Beyond Reason by Rob Perez
Valentine’s Day didn’t begin as a celebration of your loved one. February 14 started out as a church feast day honoring Saint Valentine, which was not especially romantic. The turn comes in the Middle Ages, when poets like Geoffrey Chaucer began linking the day to choosing a mate rather than simply being assigned one.
At some point in the Middle Ages, some paramour misunderstood the assignment. “What’s great about her?” “Well, she’s sweet.” And instead of writing that down or expressing it to her in some other way (cake?), this lover nodded thoughtfully and returned with something sweet. Back then it was candied fruits, sugar almonds, or, if he was feeling bold, marzipan.
The Victorians took Valentine’s Day to the next level less because they were romantic and more because they were deeply anxious and tried to manage feelings with objects. Uncomfortable expressing emotion directly, they leaned on rituals and tokens that could do the work for them. You didn’t even need to be literate to participate. This is when chocolate arrives as a gift: indulgent, symbolic, and just affordable enough to be meaningful without being reckless. Industrialization made that easier still; love could be boxed, standardized, and, most importantly, purchased.
By the twentieth century, all that remained was scale. Milton Hershey didn’t introduce chocolate as a gesture of love; he standardized it. He made chocolate cheap, dependable, and universally available. Whatever tenderness chocolate once implied was replaced with certainty. You no longer had to wonder what to give. You just had to remember when.
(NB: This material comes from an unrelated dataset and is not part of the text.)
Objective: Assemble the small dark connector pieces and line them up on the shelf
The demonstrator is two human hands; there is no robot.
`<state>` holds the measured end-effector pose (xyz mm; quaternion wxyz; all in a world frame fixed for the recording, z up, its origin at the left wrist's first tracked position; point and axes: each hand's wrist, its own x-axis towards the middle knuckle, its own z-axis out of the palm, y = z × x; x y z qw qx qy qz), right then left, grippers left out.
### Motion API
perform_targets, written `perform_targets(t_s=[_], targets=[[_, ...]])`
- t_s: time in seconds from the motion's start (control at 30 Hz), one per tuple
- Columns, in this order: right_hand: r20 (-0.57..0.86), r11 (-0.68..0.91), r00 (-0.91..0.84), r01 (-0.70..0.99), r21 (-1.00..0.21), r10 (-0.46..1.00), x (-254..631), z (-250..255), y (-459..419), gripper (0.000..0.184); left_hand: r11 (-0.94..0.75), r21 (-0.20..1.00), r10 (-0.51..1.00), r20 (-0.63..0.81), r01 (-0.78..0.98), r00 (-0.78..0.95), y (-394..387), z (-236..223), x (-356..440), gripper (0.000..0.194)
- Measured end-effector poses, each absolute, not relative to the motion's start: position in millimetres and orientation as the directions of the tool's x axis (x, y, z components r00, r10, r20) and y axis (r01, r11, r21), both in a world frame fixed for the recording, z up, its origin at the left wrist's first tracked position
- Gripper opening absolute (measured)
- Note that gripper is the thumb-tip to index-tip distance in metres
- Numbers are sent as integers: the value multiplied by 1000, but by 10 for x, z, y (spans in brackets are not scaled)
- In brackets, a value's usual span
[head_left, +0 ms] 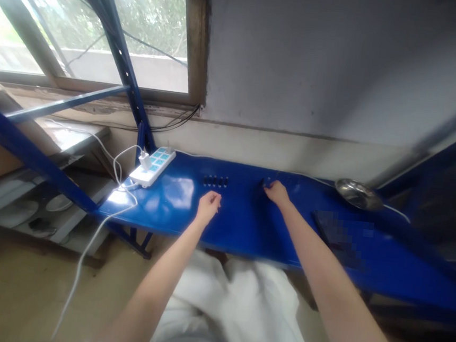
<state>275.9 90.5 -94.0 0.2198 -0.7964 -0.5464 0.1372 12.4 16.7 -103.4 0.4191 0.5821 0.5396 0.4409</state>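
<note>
My left hand [209,207] is just above the blue bench top [235,222], its fingers curled together. Whatever is in them, if anything, is hidden. Just beyond it stands a short row of several small dark pieces with pale ends [215,181], too small to name. Farther right, my right hand [277,192] reaches low over the bench with thumb and fingers pinched. Right by its fingertips is another small dark piece [262,182]. Blur hides whether the fingers hold anything.
A white power strip [153,167] with a plug and loose cables lies at the bench's left end. On the right are a shiny metal bowl [358,194] and a dark flat object [327,227], partly pixelated. Blue frame posts [121,60] rise at the left.
</note>
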Motion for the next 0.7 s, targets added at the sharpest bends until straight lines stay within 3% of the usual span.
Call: perform_targets(t_s=[0.1, 0.23, 0.3, 0.7], targets=[[126, -221, 344, 803, -554, 931, 2512, -883, 701, 22, -79, 965, 997, 74, 250, 27, 181, -1064, 129, 22], [157, 53, 68, 749, -660, 985, 2081, -863, 571, 21, -89, 967, 996, 89, 238, 12, 198, -1084, 143, 22], [153, 114, -12, 731, -673, 988, 1885, -874, 590, 23, -97, 967, 995, 99, 236, 3, 194, -1076, 147, 22], [75, -65, 120, 856, -512, 990, 1418, -1018, 901, 28, -110, 969, 994, 110, 219, 10, 181, -1064, 146, 20]])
I like to imagine a young woman in this period — uninterested, unmoved, absolutely certain she does not care for this particular suitor — until one day a box of chocolates arrives. And suddenly, everything shifts. Perhaps she had been mistaken. Perhaps he does possess depth. Perhaps attraction had been there all along. Like in this chocolate, buried beneath the thin shell is a soft center. It’s hard to say. What is crystal clear is that chocolate entered the situation, and the situation must now be reconsidered.
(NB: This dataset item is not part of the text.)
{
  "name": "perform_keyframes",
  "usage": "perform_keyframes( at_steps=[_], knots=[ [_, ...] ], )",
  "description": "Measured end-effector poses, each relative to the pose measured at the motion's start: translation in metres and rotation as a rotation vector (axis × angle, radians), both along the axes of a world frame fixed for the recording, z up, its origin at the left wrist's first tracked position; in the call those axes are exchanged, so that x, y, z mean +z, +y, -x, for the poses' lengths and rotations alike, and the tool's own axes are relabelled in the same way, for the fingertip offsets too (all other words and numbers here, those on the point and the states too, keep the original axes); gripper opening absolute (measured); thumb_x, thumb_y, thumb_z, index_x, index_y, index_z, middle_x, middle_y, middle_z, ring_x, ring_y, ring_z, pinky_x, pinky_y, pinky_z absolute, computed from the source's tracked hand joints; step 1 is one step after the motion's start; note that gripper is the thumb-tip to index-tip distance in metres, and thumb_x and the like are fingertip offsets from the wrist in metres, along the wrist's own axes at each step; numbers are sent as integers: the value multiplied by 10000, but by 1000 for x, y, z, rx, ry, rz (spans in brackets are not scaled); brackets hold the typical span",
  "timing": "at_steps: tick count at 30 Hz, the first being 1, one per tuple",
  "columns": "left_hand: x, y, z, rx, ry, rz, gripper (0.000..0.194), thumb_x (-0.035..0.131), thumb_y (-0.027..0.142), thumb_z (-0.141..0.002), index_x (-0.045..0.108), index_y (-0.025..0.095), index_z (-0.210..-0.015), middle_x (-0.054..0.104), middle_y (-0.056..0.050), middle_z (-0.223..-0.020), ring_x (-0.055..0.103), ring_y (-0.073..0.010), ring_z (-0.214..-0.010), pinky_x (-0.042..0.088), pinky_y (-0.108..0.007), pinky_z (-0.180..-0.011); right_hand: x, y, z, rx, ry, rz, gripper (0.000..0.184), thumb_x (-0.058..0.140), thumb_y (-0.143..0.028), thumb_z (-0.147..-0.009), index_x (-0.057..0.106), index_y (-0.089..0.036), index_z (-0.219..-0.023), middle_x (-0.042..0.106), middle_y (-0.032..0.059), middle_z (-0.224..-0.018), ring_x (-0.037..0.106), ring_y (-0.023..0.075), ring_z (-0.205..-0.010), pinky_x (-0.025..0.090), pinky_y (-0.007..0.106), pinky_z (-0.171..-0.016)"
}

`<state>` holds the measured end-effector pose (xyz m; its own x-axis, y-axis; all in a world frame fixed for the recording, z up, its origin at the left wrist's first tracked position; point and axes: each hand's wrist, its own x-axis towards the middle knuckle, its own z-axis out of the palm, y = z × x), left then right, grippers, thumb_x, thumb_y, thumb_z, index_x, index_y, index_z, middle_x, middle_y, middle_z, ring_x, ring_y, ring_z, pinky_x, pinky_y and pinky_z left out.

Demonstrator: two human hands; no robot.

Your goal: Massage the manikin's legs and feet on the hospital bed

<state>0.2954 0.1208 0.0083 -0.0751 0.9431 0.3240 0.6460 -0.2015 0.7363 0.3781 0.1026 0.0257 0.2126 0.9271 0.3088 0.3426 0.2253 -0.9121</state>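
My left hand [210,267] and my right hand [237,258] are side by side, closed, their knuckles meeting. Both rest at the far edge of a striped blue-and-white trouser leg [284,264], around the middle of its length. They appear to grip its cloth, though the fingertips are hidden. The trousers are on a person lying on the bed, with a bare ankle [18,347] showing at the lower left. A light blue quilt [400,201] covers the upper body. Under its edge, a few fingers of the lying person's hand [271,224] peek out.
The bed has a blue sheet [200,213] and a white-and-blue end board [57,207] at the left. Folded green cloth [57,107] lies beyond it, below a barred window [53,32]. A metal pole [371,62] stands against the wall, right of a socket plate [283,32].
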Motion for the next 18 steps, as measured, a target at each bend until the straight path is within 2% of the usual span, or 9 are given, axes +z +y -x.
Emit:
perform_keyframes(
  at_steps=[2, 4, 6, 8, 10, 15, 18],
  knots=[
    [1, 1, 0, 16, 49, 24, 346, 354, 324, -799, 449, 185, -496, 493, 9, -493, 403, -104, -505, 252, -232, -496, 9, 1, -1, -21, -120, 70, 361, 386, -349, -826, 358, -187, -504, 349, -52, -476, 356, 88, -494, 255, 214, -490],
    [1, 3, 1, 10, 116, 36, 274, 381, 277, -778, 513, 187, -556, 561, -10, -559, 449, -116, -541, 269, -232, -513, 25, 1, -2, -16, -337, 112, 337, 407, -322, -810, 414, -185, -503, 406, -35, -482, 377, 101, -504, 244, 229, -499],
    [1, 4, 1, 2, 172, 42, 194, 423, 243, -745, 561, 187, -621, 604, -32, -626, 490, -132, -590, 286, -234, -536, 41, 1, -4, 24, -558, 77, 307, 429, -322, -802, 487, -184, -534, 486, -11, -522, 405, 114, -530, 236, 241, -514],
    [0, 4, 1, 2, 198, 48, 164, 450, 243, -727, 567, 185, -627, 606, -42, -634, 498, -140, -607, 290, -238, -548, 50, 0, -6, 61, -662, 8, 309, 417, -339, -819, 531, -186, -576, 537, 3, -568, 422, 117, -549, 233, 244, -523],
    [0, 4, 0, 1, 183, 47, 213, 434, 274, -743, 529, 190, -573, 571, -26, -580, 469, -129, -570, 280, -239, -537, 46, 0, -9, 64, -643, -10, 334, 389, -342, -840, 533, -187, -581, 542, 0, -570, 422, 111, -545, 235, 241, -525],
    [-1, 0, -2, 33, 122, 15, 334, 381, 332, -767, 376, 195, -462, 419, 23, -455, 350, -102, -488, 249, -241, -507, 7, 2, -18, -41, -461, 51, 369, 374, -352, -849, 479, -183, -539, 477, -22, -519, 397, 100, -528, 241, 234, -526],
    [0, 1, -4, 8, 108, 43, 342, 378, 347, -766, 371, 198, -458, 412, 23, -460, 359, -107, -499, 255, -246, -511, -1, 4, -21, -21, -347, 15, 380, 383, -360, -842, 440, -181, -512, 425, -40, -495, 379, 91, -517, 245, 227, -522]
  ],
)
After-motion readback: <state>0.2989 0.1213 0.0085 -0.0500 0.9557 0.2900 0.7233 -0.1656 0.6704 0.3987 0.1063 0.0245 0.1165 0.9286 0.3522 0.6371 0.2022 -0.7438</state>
Every store I go into — department, grocery, whatever Target is — has a Valentine’s Day section that is roughly 95 percent candy and chocolate. Russel Stover, Lindt, Reece’s, Ghirardelli, See’s, Godiva, and, of course, Hershey.
Candy is not how we used to show love. In ye olde olden days — back when olde had an e on the end of it — what you did was put on your best tights, grab a lute, and plop yourself under her window and remember to use your diaphragm.
Nowadays, you IM someone. Or text. Or perhaps send a GIF. I dunno. But candy? Chocolate? Candy suggests a theory of romance in which affection is not expressed through effort or vulnerability, but unlocked chemically.
I guess it is chemical. I mean, chocolate doesn’t just symbolize affection — it triggers it. Sugar and fat activate the brain’s reward system, releasing dopamine and creating a brief but convincing sense that something good, pleasing, and potentially romantic just occurred.
But after a bit, that dopamine is gone. Which, hopefully, isn’t true of your love. I mean, I hope your love lasts longer than a box of heart-shaped chocolates — especially the way my thirteen-year-old and his friends attack that box intended for someone else. But if you really want something that lasts forever, that’s a different price point. They say diamonds are forever, but that feels like an over-correction. Perhaps a more affordable metaphor for forever is an eternal flame. And since eternal flames are hard to come by, the next best thing is a nice candle.
Just an idea. Happy Valentine’s Day.